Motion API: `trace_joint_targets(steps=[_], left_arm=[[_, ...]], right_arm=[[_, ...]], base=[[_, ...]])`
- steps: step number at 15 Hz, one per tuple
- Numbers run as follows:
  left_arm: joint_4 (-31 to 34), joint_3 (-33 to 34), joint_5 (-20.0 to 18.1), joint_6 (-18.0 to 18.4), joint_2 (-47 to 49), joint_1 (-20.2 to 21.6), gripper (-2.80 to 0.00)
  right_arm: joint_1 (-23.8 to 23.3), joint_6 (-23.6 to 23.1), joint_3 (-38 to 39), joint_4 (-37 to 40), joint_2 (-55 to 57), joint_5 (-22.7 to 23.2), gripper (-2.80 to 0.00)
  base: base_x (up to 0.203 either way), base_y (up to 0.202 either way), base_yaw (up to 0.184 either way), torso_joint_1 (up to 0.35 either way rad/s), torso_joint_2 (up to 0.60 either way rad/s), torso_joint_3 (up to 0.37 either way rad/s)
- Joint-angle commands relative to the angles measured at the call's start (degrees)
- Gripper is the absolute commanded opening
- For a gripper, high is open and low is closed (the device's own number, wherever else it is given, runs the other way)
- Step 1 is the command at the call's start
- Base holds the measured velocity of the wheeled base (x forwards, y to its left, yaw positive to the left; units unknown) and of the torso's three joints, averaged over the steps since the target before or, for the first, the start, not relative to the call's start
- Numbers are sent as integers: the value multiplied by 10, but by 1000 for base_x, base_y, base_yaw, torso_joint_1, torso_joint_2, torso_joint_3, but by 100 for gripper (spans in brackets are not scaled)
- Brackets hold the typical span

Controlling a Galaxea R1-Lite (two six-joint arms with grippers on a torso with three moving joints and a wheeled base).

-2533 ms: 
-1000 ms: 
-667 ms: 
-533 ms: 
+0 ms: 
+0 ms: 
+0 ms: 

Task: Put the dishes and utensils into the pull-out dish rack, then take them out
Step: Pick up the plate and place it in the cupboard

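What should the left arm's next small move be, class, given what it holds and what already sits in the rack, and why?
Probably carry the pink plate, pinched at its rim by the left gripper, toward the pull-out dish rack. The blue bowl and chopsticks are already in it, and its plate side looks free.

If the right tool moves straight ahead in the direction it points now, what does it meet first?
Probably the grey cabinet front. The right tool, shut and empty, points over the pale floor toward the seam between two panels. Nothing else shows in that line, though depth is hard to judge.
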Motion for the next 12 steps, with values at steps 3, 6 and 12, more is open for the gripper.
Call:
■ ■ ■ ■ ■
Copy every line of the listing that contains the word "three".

- Base holds the measured velocity of the wheeled base (x forwards, y to its left, yaw positive to the left; units unknown) and of the torso's three joints, averaged over the steps since the target before or, for the first, the start, not relative to the call's start
Controlling a Galaxea R1-Lite (two six-joint arms with grippers on a torso with three moving joints and a wheeled base).

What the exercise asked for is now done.